_About this task_
Write out the listing in full, matching it word for word.

_Supplied material_
---------------
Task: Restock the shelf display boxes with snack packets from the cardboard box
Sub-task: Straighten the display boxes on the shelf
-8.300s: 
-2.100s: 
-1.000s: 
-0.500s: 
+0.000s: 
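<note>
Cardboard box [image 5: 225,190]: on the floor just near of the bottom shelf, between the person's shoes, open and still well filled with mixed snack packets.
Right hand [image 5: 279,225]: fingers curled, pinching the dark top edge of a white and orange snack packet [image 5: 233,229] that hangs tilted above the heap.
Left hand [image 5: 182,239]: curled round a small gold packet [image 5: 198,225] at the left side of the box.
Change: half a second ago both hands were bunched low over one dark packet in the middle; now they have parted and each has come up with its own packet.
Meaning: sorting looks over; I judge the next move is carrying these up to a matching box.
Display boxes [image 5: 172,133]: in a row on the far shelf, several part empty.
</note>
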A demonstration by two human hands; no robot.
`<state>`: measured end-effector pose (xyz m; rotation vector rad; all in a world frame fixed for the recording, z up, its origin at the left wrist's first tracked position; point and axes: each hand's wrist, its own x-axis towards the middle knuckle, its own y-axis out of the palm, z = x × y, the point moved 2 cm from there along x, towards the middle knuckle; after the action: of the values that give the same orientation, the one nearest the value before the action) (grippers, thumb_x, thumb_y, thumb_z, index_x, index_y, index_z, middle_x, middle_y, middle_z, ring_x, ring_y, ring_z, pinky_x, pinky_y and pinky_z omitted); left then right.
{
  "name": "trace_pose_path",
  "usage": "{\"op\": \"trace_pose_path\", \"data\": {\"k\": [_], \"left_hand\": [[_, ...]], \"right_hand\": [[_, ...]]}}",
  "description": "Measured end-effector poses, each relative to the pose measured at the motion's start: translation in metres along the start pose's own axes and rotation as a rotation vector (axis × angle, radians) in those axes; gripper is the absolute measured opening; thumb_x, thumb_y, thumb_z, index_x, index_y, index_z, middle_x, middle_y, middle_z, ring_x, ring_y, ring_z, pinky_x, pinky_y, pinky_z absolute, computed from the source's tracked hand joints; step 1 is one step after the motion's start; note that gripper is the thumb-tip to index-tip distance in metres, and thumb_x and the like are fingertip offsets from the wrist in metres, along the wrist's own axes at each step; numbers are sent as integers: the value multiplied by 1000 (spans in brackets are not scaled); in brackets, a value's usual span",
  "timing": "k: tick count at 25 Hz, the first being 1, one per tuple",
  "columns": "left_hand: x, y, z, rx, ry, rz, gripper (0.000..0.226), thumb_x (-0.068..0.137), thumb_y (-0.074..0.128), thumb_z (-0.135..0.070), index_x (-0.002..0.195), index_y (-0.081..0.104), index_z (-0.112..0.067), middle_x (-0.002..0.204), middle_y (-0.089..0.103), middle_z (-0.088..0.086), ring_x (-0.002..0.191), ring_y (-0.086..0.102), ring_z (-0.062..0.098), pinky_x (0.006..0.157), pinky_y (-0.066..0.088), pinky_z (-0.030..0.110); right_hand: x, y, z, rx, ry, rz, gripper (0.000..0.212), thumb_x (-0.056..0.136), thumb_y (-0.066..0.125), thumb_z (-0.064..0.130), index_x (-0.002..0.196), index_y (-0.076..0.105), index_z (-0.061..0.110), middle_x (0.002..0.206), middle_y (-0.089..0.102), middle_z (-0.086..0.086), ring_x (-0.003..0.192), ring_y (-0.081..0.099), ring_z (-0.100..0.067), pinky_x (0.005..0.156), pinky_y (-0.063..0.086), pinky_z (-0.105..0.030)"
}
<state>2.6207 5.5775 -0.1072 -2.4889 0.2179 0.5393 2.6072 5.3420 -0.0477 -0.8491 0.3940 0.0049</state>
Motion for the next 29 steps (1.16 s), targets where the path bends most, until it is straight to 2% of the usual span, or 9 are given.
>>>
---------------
_Completed task_
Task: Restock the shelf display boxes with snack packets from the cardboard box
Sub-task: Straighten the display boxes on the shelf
-8.300s: 
-2.100s: 
-1.000s: 
-0.500s: 
+0.000s: 
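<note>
Cardboard box [image 5: 225,190]: on the floor just near of the bottom shelf, between the person's shoes, open and still well filled with mixed snack packets.
Right hand [image 5: 279,225]: fingers curled, pinching the dark top edge of a white and orange snack packet [image 5: 233,229] that hangs tilted above the heap.
Left hand [image 5: 182,239]: curled round a small gold packet [image 5: 198,225] at the left side of the box.
Change: half a second ago both hands were bunched low over one dark packet in the middle; now they have parted and each has come up with its own packet.
Meaning: sorting looks over; I judge the next move is carrying these up to a matching box.
Display boxes [image 5: 172,133]: in a row on the far shelf, several part empty.
</note>
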A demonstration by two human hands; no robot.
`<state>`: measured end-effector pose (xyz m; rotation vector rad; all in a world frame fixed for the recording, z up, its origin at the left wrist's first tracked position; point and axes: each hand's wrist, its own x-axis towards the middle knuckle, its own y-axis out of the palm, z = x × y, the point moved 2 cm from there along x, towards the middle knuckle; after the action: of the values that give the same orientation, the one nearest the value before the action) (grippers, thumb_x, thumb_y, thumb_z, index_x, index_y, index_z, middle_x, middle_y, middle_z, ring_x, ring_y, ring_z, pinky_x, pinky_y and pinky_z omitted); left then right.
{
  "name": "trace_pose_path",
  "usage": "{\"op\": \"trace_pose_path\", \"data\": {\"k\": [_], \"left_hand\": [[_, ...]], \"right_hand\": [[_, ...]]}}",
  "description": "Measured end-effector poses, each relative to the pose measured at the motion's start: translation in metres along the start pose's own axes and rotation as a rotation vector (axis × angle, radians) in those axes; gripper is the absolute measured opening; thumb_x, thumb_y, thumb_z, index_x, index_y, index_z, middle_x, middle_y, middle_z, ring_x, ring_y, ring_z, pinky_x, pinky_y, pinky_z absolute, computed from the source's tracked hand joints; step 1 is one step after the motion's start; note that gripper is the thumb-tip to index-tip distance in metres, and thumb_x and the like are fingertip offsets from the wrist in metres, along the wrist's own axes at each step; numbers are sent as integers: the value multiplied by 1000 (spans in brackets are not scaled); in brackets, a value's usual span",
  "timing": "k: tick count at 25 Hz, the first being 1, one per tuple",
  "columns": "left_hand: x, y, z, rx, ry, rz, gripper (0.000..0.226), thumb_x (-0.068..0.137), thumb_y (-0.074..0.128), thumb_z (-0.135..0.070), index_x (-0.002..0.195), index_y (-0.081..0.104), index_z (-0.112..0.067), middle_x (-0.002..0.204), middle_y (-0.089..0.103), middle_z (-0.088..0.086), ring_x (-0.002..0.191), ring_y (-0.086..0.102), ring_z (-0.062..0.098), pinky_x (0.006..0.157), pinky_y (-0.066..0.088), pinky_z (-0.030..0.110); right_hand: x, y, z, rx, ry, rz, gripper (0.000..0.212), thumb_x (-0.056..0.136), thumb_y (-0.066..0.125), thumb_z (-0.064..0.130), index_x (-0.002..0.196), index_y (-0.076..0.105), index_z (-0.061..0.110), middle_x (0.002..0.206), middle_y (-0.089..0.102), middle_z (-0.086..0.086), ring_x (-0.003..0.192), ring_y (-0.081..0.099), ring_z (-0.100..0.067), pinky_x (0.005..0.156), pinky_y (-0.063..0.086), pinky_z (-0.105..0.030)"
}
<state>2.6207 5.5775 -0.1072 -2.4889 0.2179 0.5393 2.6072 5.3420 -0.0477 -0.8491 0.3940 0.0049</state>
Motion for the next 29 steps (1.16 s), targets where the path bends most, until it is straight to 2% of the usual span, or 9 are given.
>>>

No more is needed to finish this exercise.